Gio: Cool. So my first question for you is: can you give a high level of what Spark does and how does that create a unique risk surface for vulnerabilities?

Lucas: Yeah, great question. So in a nutshell, what Spark does is it manages assets at a large scale. We basically borrow at wholesale rates from Sky so that Sky can generate a large amount of revenue on a large amount of capital. And then we take those funds and allocate them into different RWA and DeFi strategies to generate a high risk-adjusted return. And we're able to keep the spread between what we're generating in revenue and what we pass back on to the Sky ecosystem.

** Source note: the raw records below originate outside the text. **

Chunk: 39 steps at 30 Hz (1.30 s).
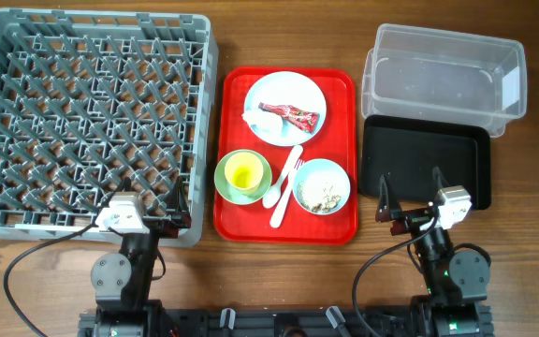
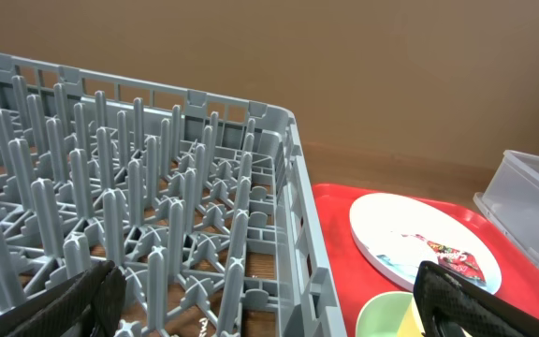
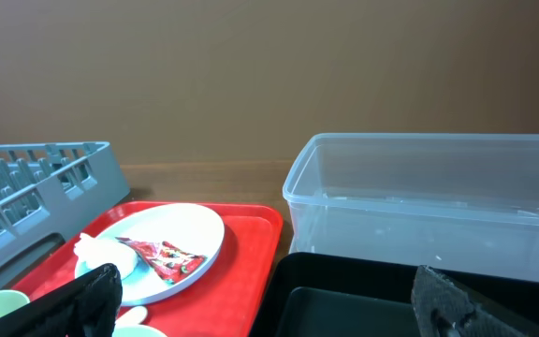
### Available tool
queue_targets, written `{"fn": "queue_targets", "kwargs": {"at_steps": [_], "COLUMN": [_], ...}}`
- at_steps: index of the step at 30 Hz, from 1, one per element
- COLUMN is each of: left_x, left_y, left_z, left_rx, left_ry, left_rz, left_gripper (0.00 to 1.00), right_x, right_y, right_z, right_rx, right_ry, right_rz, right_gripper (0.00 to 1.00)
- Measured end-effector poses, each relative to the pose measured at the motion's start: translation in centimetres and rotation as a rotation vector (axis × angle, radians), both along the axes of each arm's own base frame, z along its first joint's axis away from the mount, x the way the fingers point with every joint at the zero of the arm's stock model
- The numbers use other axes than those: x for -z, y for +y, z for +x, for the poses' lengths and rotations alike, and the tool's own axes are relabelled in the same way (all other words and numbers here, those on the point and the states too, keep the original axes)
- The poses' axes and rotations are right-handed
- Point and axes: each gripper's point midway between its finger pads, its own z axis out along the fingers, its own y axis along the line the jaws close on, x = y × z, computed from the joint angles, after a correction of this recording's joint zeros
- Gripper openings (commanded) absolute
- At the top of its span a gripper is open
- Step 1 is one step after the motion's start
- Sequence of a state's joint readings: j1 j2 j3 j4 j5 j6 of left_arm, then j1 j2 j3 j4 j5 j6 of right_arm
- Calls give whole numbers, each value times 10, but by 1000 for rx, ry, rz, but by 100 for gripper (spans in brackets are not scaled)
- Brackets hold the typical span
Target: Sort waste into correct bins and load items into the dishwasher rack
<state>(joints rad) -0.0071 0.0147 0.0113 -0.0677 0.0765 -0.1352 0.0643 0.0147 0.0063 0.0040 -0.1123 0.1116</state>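
- The rack (image 1: 92, 122) fills the table's left side, a grey lattice of upright pegs with nothing loaded in it.
- The red tray (image 1: 340, 84) lies just right of the rack and carries all the dishes and waste.
- The tub (image 1: 443, 75) stands at the far right, clear, with nothing showing inside.
- The black tray (image 1: 424, 159) lies just in front of the tub, and their edges meet in the overhead view.
- The plate (image 1: 298, 92) sits at the far end of the red tray.
- The right gripper (image 1: 411, 192) hangs over the black tray's near edge, fingers spread wide and holding nothing.
- The left gripper (image 2: 268, 290) hangs over the rack's near right corner, fingers likewise wide apart (both dark pads show at the bottom corners of its wrist view).
- The green bowl (image 1: 223, 183) sits near-left on the red tray.
- The blue bowl (image 1: 340, 178) sits near-right on the same tray.
- The cup (image 1: 243, 171) stands inside the green bowl.
- The spoon (image 1: 272, 195) and fork (image 1: 282, 211) lie slanted between the two bowls, touching or nearly so. Which is which is hard to make out from above.
- The wrapper (image 1: 290, 115) lies across the middle of the plate.
- The napkin (image 1: 258, 118) sits on the plate's left edge, touching the wrapper.
- The scraps (image 1: 324, 194) lie in the blue bowl.
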Motion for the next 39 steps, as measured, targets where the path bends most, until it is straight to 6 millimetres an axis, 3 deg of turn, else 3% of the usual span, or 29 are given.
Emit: {"fn": "queue_targets", "kwargs": {"at_steps": [27, 31, 39], "left_x": [3, 5, -25], "left_y": [0, 0, 0], "left_z": [-3, -11, -15], "left_rx": [0, -4, -10], "left_ry": [48, 166, 358], "left_rz": [-4, -22, -31], "left_gripper": [100, 100, 100], "right_x": [7, -6, -30], "right_y": [7, 12, 29], "right_z": [-1, -2, 6], "right_rx": [-36, -66, -153], "right_ry": [73, 106, 292], "right_rz": [131, 133, 115], "right_gripper": [100, 100, 100]}}
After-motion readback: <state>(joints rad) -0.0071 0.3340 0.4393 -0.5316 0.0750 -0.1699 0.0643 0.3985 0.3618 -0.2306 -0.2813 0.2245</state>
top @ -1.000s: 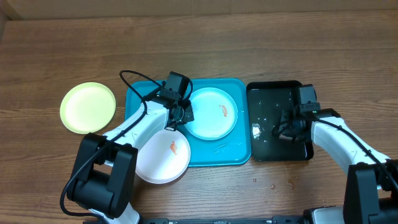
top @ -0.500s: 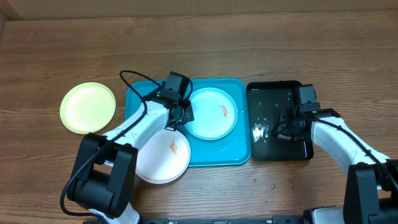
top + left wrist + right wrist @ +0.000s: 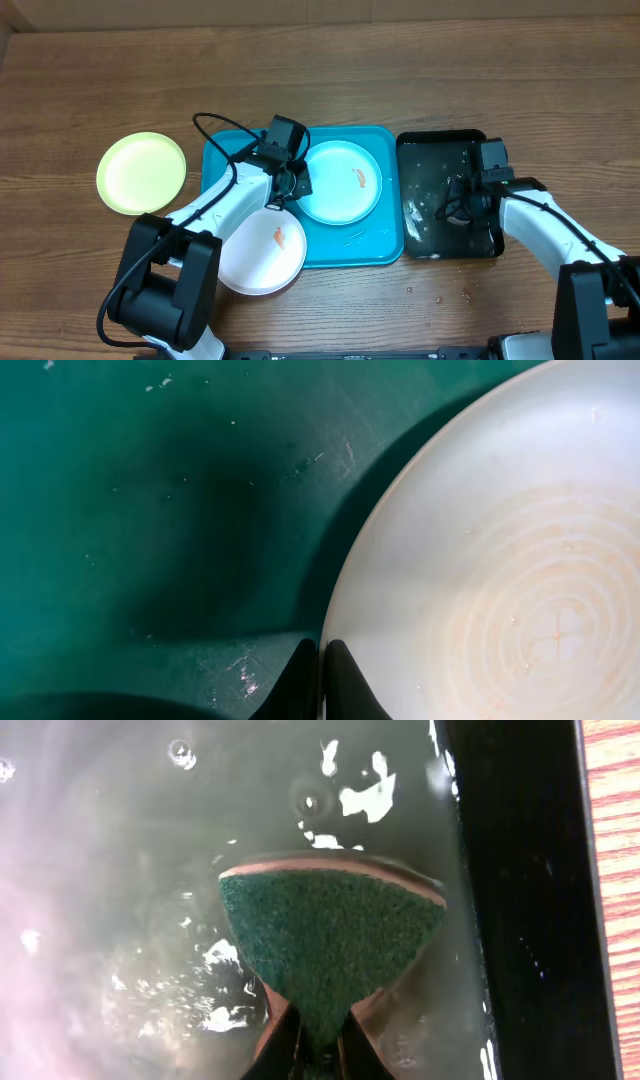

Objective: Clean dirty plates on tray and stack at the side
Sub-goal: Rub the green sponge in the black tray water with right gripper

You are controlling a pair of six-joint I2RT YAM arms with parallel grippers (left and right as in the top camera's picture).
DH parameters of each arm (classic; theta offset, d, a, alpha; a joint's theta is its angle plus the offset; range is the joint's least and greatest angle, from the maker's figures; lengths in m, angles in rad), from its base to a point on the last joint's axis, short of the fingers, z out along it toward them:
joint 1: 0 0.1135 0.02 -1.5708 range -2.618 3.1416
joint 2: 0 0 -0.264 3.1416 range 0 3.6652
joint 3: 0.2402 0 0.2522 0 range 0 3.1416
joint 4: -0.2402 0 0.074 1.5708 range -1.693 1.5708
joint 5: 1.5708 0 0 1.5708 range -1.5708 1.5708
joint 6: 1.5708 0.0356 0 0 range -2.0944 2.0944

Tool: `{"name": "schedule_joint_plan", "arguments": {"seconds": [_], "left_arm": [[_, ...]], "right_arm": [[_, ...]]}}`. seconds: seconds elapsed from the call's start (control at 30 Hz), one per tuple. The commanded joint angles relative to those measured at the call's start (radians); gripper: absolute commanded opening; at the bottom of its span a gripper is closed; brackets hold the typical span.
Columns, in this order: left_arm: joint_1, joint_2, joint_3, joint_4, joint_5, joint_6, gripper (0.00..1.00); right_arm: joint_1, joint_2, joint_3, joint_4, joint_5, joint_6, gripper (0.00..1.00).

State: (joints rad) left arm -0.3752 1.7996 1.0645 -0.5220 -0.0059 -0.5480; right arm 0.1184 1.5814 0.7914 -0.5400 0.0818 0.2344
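The turquoise tray [image 3: 225, 160] holds the light blue plate [image 3: 340, 195], which has an orange smear. My left gripper [image 3: 290, 190] is shut on that plate's left rim. In the left wrist view [image 3: 322, 680] the plate [image 3: 500, 540] looks pale with faint orange rings above the tray [image 3: 150, 510]. The white plate [image 3: 255, 265], with an orange smear, overlaps the tray's front-left edge. The yellow-green plate [image 3: 140, 172] lies on the table to the left. My right gripper [image 3: 455, 205] [image 3: 320, 1045] is shut on a green sponge [image 3: 330, 935].
A glossy black tray [image 3: 480, 150] holding water stands right of the turquoise tray. The sponge is down in that water, near the tray's right wall [image 3: 520, 870]. A few drops lie on the wooden table [image 3: 440, 298] in front of it.
The bright splashes in the black tray's water have shifted and my right gripper has moved slightly with the sponge. The left arm and the plates have not moved.
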Motion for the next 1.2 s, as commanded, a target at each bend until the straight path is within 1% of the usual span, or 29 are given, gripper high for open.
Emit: {"name": "schedule_joint_plan", "arguments": {"seconds": [0.0,0.1,0.17,0.23,0.47,0.57,0.7,0.83,0.97,1.03,1.17], "left_arm": [[-0.005,0.031,-0.009,0.0,-0.076,-0.008,0.04],[-0.005,0.031,-0.009,0.004,-0.081,-0.018,0.04],[-0.005,0.031,-0.009,0.007,-0.081,-0.019,0.04],[-0.005,0.031,-0.009,0.007,-0.081,-0.019,0.04],[-0.005,0.031,-0.009,0.007,-0.08,-0.042,0.04],[-0.005,0.031,-0.009,0.008,-0.08,-0.044,0.04],[-0.005,0.031,-0.009,0.032,-0.08,-0.043,0.06],[-0.005,0.031,-0.009,0.036,-0.079,-0.043,0.04],[-0.005,0.031,-0.009,0.033,-0.029,-0.043,0.04],[-0.005,0.031,-0.009,0.032,-0.002,-0.043,0.04],[-0.005,0.031,-0.009,0.033,-0.005,-0.043,0.04]], "right_arm": [[0.005,-0.012,0.059,-0.016,-0.044,-0.002,0.04],[0.005,-0.012,0.093,-0.045,-0.084,-0.014,0.04],[0.005,-0.012,0.116,-0.069,-0.15,-0.087,0.04],[0.005,-0.012,0.138,-0.09,-0.181,-0.105,0.04],[0.005,-0.012,0.299,-0.294,-0.138,-0.105,0.04],[0.005,-0.012,0.349,-0.353,-0.136,-0.105,0.04],[0.005,-0.011,0.356,-0.369,-0.136,-0.105,0.04],[0.005,-0.011,0.356,-0.389,-0.136,-0.104,0.04],[0.005,-0.011,0.351,-0.396,-0.136,-0.047,0.04],[0.005,-0.011,0.344,-0.395,-0.135,-0.048,0.04],[0.005,-0.011,0.333,-0.397,-0.124,-0.058,0.04]]}}
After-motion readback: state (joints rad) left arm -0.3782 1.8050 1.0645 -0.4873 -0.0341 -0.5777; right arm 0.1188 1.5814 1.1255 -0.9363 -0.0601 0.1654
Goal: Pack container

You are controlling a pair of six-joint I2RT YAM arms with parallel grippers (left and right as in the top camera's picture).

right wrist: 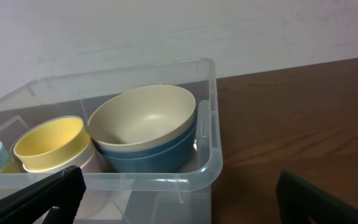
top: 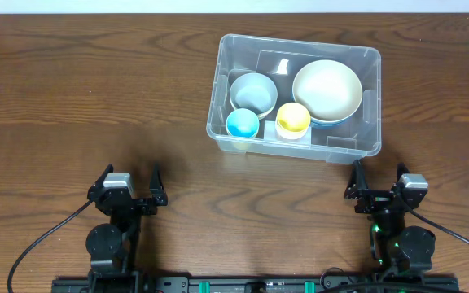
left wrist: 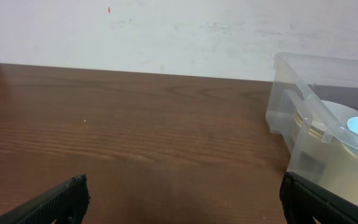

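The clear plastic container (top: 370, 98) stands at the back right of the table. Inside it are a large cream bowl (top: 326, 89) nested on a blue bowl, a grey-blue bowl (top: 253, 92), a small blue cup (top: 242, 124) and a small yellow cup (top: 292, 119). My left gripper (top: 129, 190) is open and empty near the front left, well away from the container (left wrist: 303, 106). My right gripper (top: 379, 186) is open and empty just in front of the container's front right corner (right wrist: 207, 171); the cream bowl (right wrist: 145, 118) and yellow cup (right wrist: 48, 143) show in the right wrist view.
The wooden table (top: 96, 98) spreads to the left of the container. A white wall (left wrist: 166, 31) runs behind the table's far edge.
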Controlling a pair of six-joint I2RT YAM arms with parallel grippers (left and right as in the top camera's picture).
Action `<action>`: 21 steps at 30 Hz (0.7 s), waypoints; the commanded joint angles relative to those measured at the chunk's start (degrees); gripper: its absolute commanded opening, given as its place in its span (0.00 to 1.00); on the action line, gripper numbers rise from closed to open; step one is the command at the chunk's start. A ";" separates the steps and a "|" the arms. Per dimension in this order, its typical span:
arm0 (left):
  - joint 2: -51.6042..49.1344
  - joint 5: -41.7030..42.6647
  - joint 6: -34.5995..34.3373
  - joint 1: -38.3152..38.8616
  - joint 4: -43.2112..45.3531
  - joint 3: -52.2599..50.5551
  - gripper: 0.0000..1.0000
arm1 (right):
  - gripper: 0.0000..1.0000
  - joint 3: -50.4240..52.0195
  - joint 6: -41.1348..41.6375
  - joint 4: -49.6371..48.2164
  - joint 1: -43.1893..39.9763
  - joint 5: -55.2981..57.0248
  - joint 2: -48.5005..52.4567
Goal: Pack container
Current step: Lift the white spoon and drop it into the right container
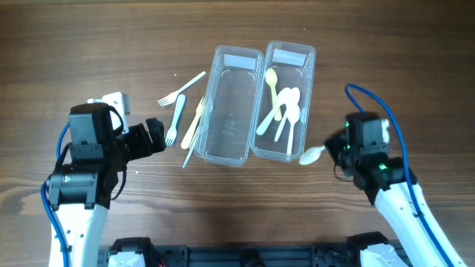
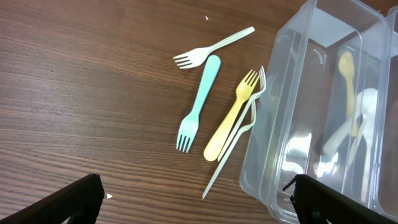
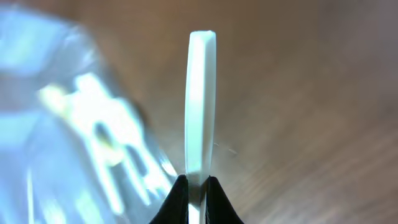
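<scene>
Two clear tubs stand side by side at the centre top of the overhead view, long walls touching. The left tub (image 1: 230,104) has its bottom rim toward the lower centre of the frame. The right tub (image 1: 288,59) holds a yellow spoon (image 1: 272,83) and several white spoons (image 1: 291,111) lying lengthwise.

Four forks lie on the bench (image 1: 74,44) just left of the left tub. A white fork (image 2: 211,50) is angled across the top of the group, with a blue fork (image 2: 199,102) below it, tines toward the bottom of the frame. A yellow fork (image 2: 231,115) lies beside that, and a clear fork (image 2: 239,140) lies partly under the yellow one, close along the tub wall. That edge leaves little room, while wide bare wood shows to the left of the blue fork.

The left fingers (image 2: 68,202) are spread wide and released. One sits in the lower left corner and one in the lower right corner of the wrist view, with nothing between them. The forks lie above that gap and well apart from it — the right-hand finger is near the tub's bottom corner.

The right fingers (image 3: 169,208) are clenched on the handle of a white spoon (image 3: 201,106), which stands edge-on up the middle of the wrist frame. In the overhead view its bowl sits just off the lower right corner of the right tub, outside the rim — whether it touches the wall cannot be told. Bare bench lies to the right of it.
</scene>
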State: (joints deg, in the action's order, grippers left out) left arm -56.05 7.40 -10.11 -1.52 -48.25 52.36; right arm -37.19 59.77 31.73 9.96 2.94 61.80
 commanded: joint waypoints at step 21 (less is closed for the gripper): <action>0.00 0.90 0.72 -0.26 2.08 1.01 1.00 | 0.34 -14.60 -42.03 -11.80 2.62 -24.44 19.69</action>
State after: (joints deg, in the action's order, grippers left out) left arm -56.10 7.40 -10.11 -1.52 -46.85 52.36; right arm -51.13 22.90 20.12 12.45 -19.38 81.28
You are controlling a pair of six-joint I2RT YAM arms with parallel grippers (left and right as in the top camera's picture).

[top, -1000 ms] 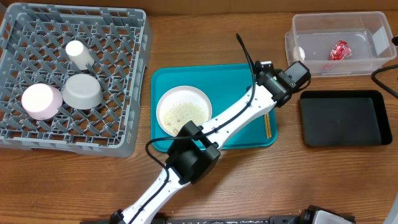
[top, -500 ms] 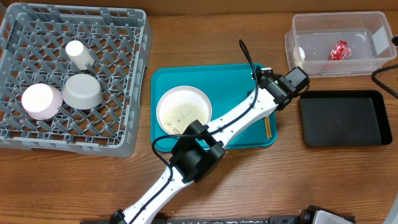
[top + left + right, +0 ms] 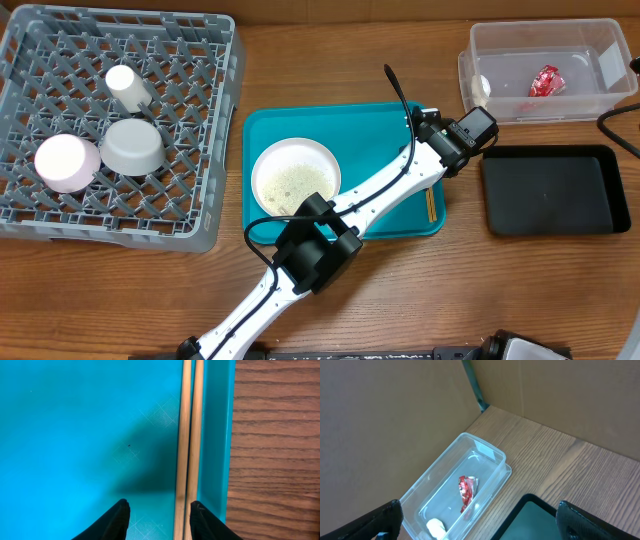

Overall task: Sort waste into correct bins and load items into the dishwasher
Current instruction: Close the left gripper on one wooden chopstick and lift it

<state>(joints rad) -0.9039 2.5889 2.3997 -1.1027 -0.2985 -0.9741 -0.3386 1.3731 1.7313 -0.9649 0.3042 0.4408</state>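
Observation:
The wooden chopsticks [image 3: 189, 435] lie side by side along the right wall of the teal tray [image 3: 75, 435]. My left gripper [image 3: 160, 512] hangs just over them, jaws partly open. The sticks sit between the fingers, close to the right fingertip [image 3: 200, 515]. In the overhead view a short end of the chopsticks [image 3: 431, 203] shows below my left wrist [image 3: 462, 135]. The white plate [image 3: 296, 178] with rice scraps rests on the tray. The clear tub [image 3: 485, 457] holds the red wrapper [image 3: 466, 491] and the tissue [image 3: 436, 527]. My right gripper [image 3: 490, 525] is wide open above it, holding nothing.
The grey dish rack [image 3: 120, 235] at the left holds a white cup [image 3: 126, 85], a grey-blue bowl [image 3: 132, 147] and a pink bowl [image 3: 66, 162]. The black tray [image 3: 555, 190] lies right of the teal tray, below the clear tub [image 3: 545, 105]. My left arm crosses the teal tray.
My left gripper shifted slightly toward the tray's right edge and narrowed a little, then held still. The right arm has not moved.

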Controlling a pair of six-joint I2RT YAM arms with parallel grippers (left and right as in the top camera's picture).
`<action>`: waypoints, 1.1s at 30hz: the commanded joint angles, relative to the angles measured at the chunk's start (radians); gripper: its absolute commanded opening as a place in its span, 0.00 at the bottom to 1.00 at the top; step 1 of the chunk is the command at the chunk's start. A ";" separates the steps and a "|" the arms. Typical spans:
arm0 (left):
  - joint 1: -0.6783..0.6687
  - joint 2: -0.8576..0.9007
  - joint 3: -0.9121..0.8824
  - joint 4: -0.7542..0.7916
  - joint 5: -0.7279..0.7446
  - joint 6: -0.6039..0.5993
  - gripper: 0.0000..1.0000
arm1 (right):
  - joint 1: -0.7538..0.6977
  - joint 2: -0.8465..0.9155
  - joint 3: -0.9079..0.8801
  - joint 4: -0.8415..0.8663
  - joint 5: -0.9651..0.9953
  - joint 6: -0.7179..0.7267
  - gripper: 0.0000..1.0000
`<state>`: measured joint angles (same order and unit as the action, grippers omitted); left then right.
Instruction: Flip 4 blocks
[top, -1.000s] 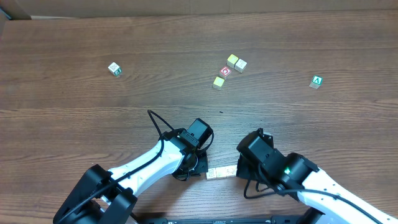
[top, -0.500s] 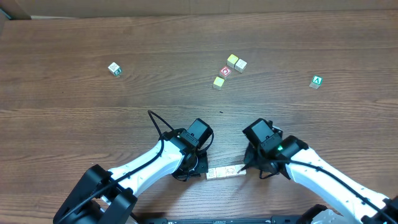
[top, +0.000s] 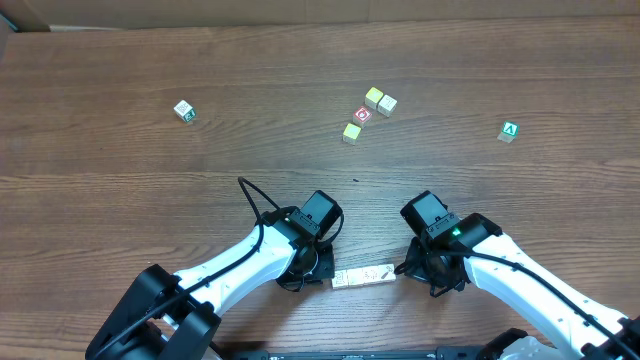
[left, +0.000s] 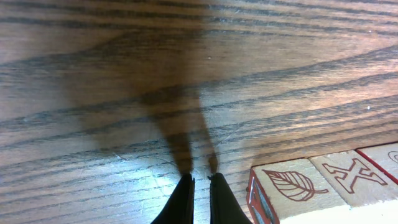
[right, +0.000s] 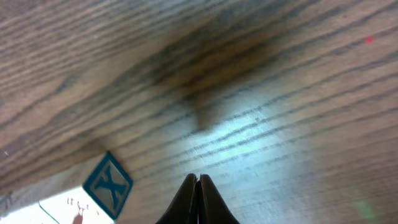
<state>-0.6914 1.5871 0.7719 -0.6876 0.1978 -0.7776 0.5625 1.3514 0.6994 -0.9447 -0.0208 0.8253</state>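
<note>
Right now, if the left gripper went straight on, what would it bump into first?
Probably the table: the left gripper points down at the wood, its shadow just ahead. The blocks sit off to one side.

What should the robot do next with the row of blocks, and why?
Probably nudge the right gripper toward the blocks: both grippers are shut, the left gripper sits beside the other end, so squeezing could turn the row.
</note>
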 joint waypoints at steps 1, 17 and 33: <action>0.005 0.010 -0.003 -0.004 0.003 0.032 0.04 | -0.007 -0.010 0.073 -0.028 -0.003 -0.039 0.04; 0.004 0.010 -0.003 -0.066 0.002 0.045 0.04 | -0.008 -0.010 0.107 -0.081 0.001 -0.041 0.04; 0.001 0.010 -0.003 -0.010 0.018 0.105 0.04 | -0.008 -0.008 0.078 -0.062 -0.027 -0.169 0.04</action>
<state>-0.6914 1.5871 0.7719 -0.7074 0.1986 -0.6987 0.5625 1.3510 0.7826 -1.0233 -0.0410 0.6918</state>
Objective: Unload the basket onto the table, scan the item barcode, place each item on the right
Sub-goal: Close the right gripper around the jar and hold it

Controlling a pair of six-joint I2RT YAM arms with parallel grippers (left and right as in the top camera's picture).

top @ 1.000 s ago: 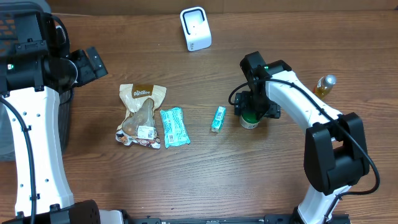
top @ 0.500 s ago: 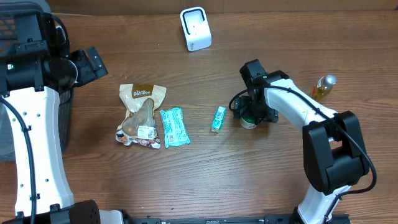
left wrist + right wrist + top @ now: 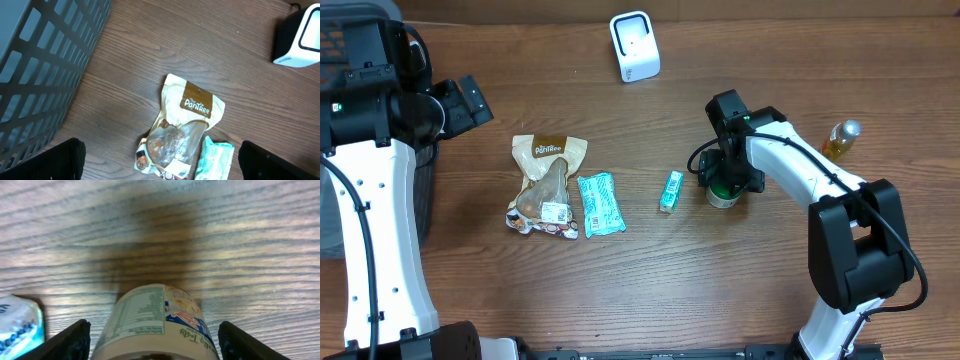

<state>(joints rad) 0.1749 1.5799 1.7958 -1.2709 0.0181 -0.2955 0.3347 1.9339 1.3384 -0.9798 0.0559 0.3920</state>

Gio: Nice. That's awesome.

Lucas: So to answer the rest of the question — the unique risk surface is that we have a lot of integration points and we're dealing with very large amounts of funds. So you could consider us to be a sort of larger target within the DeFi system. A lot of things have to be considered with all of our development cycles.

Gio: What does that volume of funds look like on some time interval — maybe volume over a month or over a day — to give everyone context on how big it actually is?

Lucas: Yeah. Well, I have less of an idea of volume specifically and more like our current TVL. For the Spark Liquidity Layer, which is our automated asset allocation system, it peaked at 4.6 billion, and now it's 2 billion. And then SparkLend, which is our on-chain lending protocol, has a 2.1 billion TVL. But again, that one maxed out at like 6 billion TVL. So, you know, quite a substantial amount of funds in both of these protocols.

Gio: Yeah, that makes a ton of sense. So it sounds like the combination of a very high risk surface in terms of volume of funds, as well as having a lot of integration points to different protocols — that's a unique set of vectors that you guys particularly care about. Maybe looking at those integration points as well: is it mainly the integration points with Sky that you want to make sure you have security over, or are there any other types of really important integration points that you want to make sure you identify vulnerabilities within?

Lucas: Yeah. I mean, there's sort of a larger surface that we deal with than a lot of different protocols, meaning if you develop one specific DeFi protocol, the blast radius of what you're dealing with is very contained — you're the bottom layer. But when you sit above that and you are integrating with multiple different protocols, you have to consider a lot of different angles. And this is — we can get into this more — but I think this is where AI is really going to start to shine: developing extremely broad and deep context across many different smart contracts, rather than isolated to one specific codebase. We can get more into live deployments, source code that's pulled from Etherscan and put into the context of entire integrations that are in production. I think it's a super viable use case.

Gio: Yeah. Maybe getting into that a little — where do you see tools like Octane being most useful today in terms of understanding your security risk profile, and where do you see room for improvement as well for those tools?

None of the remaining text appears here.